> [Brief] Your answer should consist of each line below that includes the word "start".

[Data extracted from a collection]

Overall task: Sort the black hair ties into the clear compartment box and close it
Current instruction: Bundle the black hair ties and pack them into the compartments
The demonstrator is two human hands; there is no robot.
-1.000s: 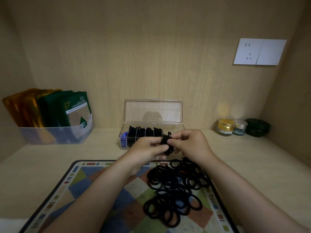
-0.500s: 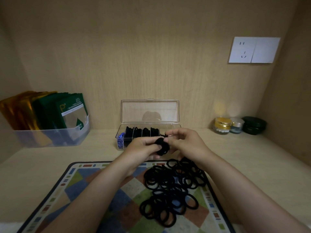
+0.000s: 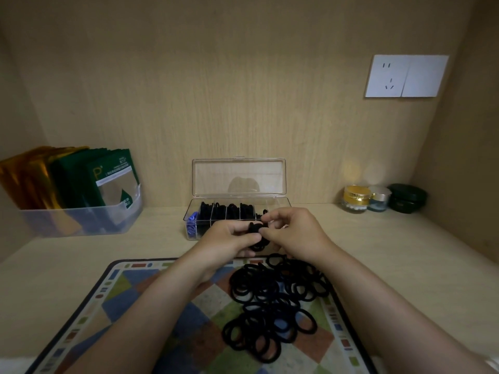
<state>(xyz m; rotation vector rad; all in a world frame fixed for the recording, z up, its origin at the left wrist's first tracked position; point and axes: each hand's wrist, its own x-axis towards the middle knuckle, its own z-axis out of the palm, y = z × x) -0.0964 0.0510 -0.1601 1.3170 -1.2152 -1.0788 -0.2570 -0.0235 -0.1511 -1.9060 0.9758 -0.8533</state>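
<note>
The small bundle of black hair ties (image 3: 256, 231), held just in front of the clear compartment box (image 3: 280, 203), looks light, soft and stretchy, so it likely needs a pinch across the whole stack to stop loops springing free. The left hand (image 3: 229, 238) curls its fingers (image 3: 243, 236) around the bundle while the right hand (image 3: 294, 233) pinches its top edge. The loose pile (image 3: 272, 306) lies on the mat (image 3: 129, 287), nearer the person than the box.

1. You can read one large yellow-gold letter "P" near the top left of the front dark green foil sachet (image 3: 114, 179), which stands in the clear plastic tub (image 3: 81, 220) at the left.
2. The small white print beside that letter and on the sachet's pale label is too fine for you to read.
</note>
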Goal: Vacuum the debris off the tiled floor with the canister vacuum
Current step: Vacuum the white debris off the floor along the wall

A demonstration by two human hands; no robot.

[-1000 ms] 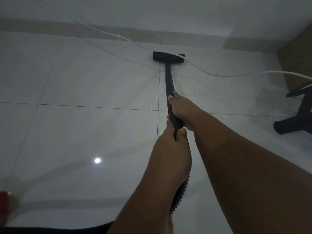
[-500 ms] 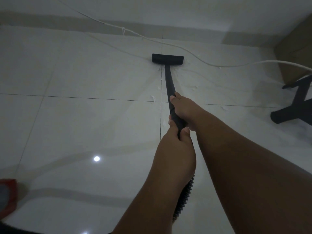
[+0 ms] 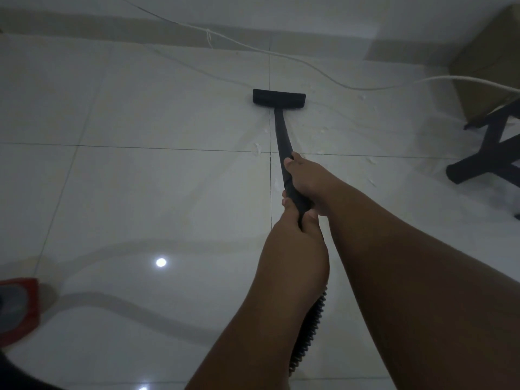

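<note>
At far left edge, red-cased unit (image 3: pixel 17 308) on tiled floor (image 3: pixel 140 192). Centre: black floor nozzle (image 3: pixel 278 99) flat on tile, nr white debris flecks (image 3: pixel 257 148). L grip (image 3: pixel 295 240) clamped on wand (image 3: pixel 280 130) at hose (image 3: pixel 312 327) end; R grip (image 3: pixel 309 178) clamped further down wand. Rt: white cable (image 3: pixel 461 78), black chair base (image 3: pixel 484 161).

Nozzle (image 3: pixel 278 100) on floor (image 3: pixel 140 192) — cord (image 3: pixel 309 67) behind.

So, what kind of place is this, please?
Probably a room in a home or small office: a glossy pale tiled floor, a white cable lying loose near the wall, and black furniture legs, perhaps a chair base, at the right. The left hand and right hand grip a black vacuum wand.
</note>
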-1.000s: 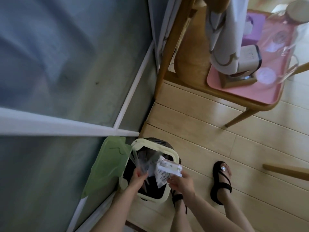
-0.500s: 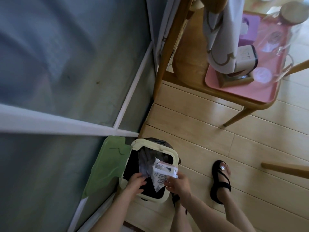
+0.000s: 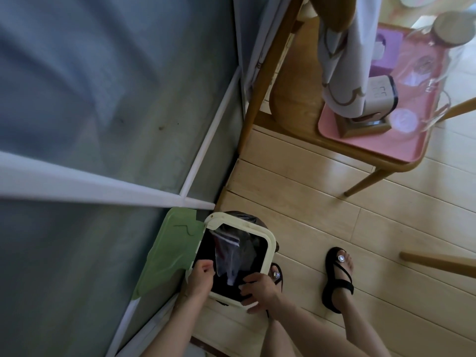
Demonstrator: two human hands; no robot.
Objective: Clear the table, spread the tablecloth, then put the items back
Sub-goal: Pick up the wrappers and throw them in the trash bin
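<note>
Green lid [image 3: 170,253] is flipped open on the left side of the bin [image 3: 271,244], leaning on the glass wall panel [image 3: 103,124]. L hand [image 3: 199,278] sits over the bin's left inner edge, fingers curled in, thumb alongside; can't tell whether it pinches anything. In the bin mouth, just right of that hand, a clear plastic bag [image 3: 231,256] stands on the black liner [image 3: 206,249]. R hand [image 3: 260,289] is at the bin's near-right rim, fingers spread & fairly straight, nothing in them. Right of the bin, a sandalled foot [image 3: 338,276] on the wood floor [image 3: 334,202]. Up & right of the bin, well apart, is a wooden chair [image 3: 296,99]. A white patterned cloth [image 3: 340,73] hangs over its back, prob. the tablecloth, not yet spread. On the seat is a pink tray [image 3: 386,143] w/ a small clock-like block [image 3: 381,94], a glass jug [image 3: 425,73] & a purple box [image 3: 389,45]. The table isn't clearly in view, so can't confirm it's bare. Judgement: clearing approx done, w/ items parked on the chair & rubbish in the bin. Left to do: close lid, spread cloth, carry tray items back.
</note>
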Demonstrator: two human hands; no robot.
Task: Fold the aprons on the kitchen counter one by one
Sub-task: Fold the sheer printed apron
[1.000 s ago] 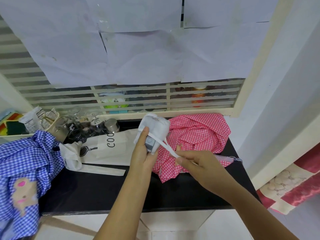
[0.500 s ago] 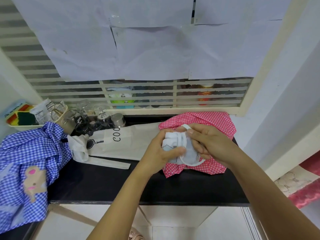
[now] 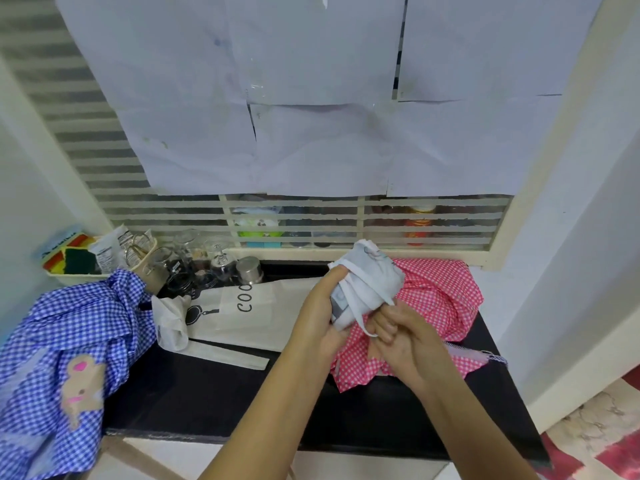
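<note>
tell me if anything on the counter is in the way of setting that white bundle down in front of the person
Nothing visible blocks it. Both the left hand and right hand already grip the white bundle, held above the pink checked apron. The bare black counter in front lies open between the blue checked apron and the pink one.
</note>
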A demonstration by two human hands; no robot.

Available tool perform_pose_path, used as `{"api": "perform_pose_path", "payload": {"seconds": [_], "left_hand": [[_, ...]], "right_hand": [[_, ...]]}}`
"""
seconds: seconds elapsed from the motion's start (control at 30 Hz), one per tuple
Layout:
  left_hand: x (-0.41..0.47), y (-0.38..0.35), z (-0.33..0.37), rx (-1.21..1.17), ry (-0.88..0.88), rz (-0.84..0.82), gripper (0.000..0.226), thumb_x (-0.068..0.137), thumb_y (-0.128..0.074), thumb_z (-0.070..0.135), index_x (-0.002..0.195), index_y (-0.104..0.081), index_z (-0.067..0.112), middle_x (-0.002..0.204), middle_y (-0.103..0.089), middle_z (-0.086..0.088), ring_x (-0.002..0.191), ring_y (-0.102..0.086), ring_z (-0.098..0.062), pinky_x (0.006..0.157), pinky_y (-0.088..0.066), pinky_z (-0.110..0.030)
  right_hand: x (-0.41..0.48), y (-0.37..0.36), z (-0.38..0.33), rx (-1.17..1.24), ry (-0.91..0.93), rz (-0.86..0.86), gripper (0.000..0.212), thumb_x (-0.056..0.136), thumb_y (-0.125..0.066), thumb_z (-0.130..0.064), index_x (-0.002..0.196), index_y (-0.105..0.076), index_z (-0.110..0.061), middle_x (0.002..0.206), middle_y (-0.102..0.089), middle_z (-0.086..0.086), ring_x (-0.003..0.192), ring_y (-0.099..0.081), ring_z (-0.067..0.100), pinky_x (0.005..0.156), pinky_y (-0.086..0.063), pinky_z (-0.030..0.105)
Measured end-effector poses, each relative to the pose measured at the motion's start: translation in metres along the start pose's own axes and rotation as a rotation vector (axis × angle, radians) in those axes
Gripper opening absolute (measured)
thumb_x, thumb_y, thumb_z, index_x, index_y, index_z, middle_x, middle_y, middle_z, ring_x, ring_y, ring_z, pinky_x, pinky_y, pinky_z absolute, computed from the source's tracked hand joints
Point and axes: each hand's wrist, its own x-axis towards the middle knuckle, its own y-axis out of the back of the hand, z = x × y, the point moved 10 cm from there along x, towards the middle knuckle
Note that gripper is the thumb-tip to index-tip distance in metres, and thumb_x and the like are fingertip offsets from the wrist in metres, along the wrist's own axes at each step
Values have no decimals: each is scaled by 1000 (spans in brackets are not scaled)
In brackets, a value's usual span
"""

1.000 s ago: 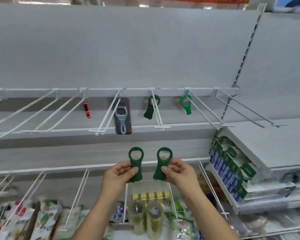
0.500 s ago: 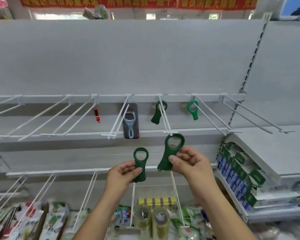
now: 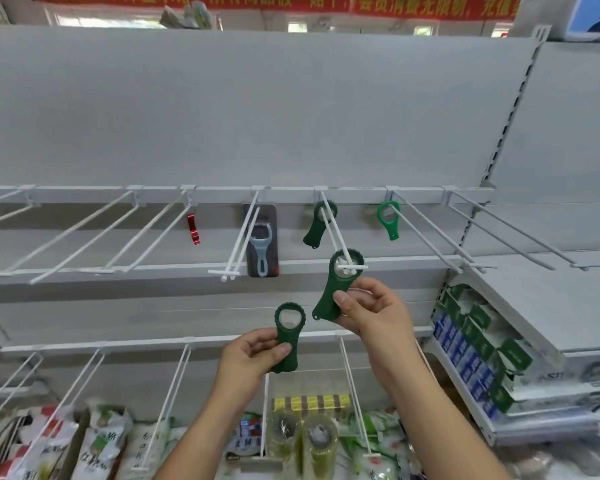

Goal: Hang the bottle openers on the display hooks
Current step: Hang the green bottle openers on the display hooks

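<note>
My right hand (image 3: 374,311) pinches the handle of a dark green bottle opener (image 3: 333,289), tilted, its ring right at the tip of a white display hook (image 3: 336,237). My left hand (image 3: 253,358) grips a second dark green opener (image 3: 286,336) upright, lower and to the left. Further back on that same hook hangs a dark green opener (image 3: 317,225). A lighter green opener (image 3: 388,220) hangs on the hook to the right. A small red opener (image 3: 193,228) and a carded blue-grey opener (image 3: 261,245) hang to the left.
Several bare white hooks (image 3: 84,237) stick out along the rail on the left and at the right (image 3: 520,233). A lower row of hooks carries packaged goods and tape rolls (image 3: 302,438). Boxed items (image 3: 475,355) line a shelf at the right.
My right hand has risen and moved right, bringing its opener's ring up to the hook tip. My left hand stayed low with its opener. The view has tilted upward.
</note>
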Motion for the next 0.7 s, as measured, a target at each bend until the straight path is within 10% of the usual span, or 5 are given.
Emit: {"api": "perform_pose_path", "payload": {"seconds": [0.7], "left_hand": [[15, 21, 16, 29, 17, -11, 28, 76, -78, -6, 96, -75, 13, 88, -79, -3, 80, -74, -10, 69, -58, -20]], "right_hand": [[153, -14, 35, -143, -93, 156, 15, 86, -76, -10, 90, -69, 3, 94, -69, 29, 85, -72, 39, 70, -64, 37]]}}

> [Task solution]
seconds: seconds elapsed from the motion's start (control at 30 Hz), one per tuple
Measured end-effector poses, each relative to the pose measured at the motion's start: translation in metres along the start pose's own axes and rotation as a rotation vector (axis × angle, radians) in those axes

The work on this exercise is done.